ASSIGNED TASK:
Filter the lines below, keeping each one that holds "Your".

STORED DATA:
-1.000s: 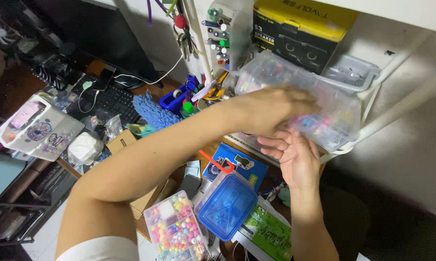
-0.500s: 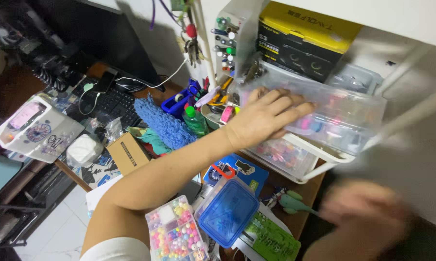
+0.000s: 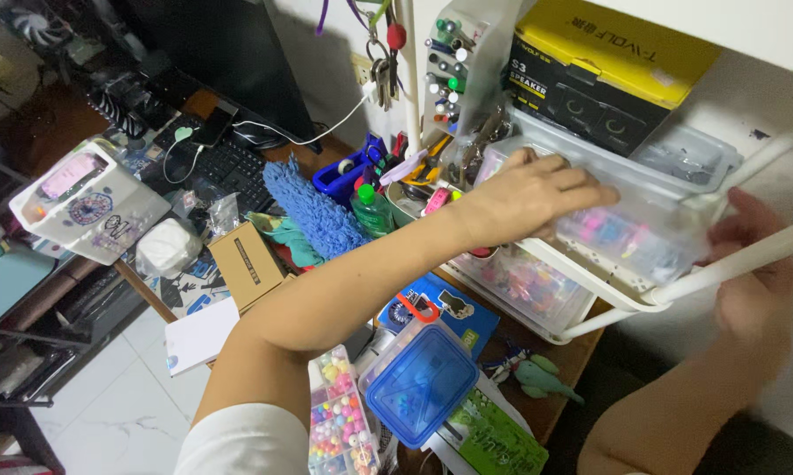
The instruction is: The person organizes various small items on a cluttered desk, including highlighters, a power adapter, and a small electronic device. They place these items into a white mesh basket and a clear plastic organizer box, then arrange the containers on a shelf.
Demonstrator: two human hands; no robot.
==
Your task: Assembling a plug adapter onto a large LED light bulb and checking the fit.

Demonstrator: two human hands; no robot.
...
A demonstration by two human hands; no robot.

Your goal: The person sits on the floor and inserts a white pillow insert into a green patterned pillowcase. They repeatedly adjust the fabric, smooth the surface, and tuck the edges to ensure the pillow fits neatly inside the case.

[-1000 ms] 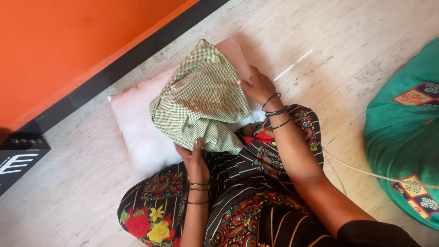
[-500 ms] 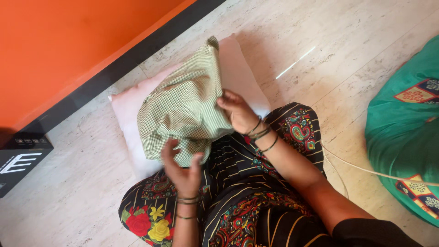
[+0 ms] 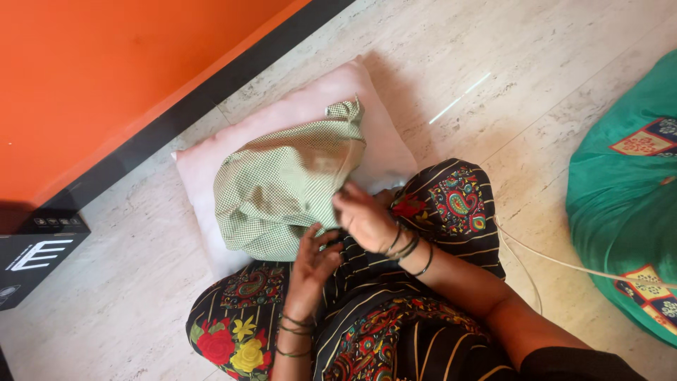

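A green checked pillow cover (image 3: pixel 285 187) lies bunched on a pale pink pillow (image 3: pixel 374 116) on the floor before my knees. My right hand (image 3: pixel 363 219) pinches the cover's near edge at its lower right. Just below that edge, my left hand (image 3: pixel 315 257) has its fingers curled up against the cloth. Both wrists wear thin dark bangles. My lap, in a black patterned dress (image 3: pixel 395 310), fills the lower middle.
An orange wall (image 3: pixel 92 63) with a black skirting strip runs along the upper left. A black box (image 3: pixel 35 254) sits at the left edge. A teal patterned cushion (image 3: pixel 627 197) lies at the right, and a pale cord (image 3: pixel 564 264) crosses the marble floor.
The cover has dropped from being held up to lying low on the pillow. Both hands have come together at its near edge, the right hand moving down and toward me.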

REPLY:
Your task: Assembling a plug adapter onto a large LED light bulb and checking the fit.
Your goal: The person sits on the floor and inserts a white pillow insert into a green patterned pillowcase. They repeatedly adjust the fabric, smooth the surface, and tuck the edges to ensure the pillow fits neatly inside the case.

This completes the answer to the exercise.